The lettings industry is going through a period of immense change. With competition increasing for a smaller pool of landlords and the tenant fee ban poised to put pressure on existing business models, agents will need to take new approaches to survive and thrive.
Many agents have considered discounting, or have discounted, their management fees by one to four per cent in the face of local competition and the desire to win new instructions at any cost. But with up to 20% of agents’ revenue set to be eroded by the tenant fee ban, maintaining published fees without discounting will be imperative. Agents need to find ways to increase the value they provide to justify charging their full fees.
Referencing is going to be disrupted. Agents won’t be able to charge referencing to tenants and most will look to remove this cost altogether so pre-qualifying tenants before viewings will be more important than ever - and will help agents make more deals with less viewings.
Regulation is shifting the balance of power towards the tenant. Tenants will become increasingly vocal about their experiences with agents - both online and in their communities. This could reduce the number of quality tenants applying to certain agents and effect how landlords choose agents to manage their property, so agencies will need to ensure they're providing a lettings experience that meets the expectations of tech-savvy Generation Rent.
Online agents will continue to increase their market share, putting more pressure on High Street agents. High Street agents must provide what online agents can’t - exceptional customer service - in order to thrive. This doesn’t just mean having the best local knowledge or being the friendliest agent in your area - customer service should be a core business value and guide the decisions you make every day. Check out how Ferndown Estates took their customer service to the next level by advising a landlord accordingly and acting in their best interests - and reaped the rewards.
Agencies must find new revenue streams to counteract the Tenant Fee Ban. The revenue agents make from insurance or utility and media switching is determined by the take up of landlords and tenants, so agents need to find new, frictionless ways to offer the best products and services to their clients to increase conversion rates. Unfortunately, GDPR has increased the friction, but platforms that digitise the lettings process can provide tenants a GDPR-friendly journey while providing agents with a shop front to offer additional products that can be purchased with the click of a button, increasing conversion rates and revenue.

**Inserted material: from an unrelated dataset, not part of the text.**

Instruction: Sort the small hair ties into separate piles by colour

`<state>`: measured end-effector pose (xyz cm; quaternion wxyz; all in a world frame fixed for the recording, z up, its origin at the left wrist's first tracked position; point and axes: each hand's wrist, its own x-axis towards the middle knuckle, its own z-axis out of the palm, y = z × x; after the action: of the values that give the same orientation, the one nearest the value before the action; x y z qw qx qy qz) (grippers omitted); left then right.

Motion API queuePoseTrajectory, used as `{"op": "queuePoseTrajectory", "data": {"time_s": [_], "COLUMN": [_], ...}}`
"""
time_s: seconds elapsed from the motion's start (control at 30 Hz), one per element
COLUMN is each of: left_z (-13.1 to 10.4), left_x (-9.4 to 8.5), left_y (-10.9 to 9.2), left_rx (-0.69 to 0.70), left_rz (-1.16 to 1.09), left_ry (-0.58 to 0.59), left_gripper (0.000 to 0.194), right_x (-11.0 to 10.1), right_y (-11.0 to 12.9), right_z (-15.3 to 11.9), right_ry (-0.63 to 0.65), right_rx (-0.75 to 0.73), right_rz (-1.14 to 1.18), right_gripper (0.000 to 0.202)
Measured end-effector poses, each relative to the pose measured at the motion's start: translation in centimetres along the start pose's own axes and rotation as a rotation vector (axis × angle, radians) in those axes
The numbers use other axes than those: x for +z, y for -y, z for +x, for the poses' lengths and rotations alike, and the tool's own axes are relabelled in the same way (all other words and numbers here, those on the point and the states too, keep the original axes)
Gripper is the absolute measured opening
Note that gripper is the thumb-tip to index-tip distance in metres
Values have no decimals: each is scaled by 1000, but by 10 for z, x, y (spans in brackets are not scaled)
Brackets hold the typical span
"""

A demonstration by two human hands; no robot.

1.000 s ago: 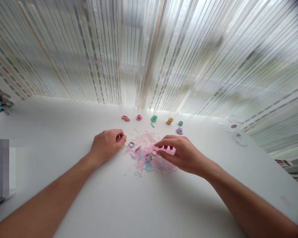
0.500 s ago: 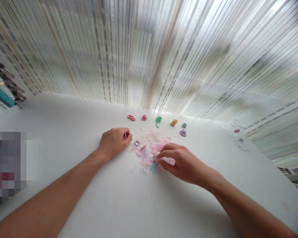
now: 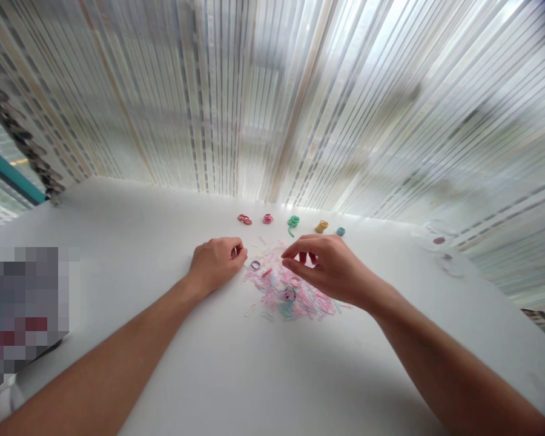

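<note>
On the white table lies a loose pile of small elastic hair bands [image 3: 315, 300], mostly pink and white with some light blue. A purple band [image 3: 255, 265], a short red band [image 3: 267, 273] and a dark ring-like band [image 3: 290, 294] stand out in it. My left hand [image 3: 218, 260] rests at the pile's left edge, fingers curled and thumb pressed to the index; whatever they may hold is hidden. Above the pile's upper right part hovers my right hand [image 3: 327, 260], its thumb and index slightly apart with nothing visible between them.
Behind the pile runs a row of sorted bands: red [image 3: 244, 220], pink [image 3: 267, 218], green [image 3: 293, 224], yellow [image 3: 321, 226] and blue [image 3: 340, 231]. A striped curtain [image 3: 263, 121] hangs along the table's far edge. At left sits a blurred-out object [image 3: 25, 309].
My right hand has lifted from the pile and moved up and away, uncovering the dark ring-like band and hiding the purple bunch by the row. My left hand keeps its pose.
</note>
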<state>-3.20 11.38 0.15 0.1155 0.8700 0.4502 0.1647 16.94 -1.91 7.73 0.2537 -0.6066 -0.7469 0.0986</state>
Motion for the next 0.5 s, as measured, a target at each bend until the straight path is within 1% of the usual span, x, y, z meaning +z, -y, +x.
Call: {"op": "queuePoseTrajectory", "data": {"time_s": [0.1, 0.2, 0.3, 0.5], "left_z": [-1, -2, -2, -1], "left_x": [-1, -3, -3, -1], "left_y": [-1, -2, -3, -2], "left_rx": [16, 25, 21, 19], "left_rz": [6, 10, 8, -8], "left_ry": [1, -1, 0, -14], "left_gripper": [31, 31, 31, 30], "right_x": [28, 50, 62, 74], "right_y": [4, 4, 1, -8], "right_z": [17, 27, 28, 27], "right_ry": [33, 72, 76, 98], "right_rx": [3, 6, -4, -42], "right_rz": [0, -30, -90, -165], "right_gripper": [13, 18, 20, 18]}}
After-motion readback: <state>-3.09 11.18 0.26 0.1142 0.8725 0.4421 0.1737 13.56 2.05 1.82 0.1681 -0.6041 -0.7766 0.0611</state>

Agents trying to grow their portfolios will face increased competition from online, DIY alternatives. It won’t be enough to rely on word of mouth and brand awareness - you’ll need to spend more time marketing your business. Creating content that provides insights and best practices for landlords will become an important way to build credibility and position your agency as a local expert, making landlords more likely to pay the full price for your services.
Staff retention is often a problem for agencies, but agencies who want to thrive will need to do a better job of retaining and motivating their most valuable asset. Not only does it cost a huge amount to replace staff, attrition can impact customer service, too. Well-tenured and motivated staff are great ambassadors for your agency: their knowledge and passion is recognised by tenants and landlords alike, plus engaged staff are more successful and productive. Read our top tips for retaining and motivating your negotiators.
Property portals are becoming an increasingly expensive cost. Social media channels such as Facebook and Twitter are going to become a more important part of the marketing mix. Social media isn’t just about building brand awareness; it’s invaluable for advertising, letting you create highly targeted property adverts focused on specific demographics in a specific area, while also reducing advertising costs. Agents could be spending much less - or nothing - on portals and instead using social media to drive interest in their properties.
Landlords care most about protecting their investment and getting a reasonable yield on their property. Bad tenants, void periods, rental arrears and legal bills associated with eviction can lead to losses and landlords look to agents to help protect against this. Not only do agents need to be finding the best tenants and ensuring they’re effectively referenced, they also need to help landlords protect their investments. Even the reference won’t detect a redundancy around the corner and agents need to help landlords plan for all eventualities.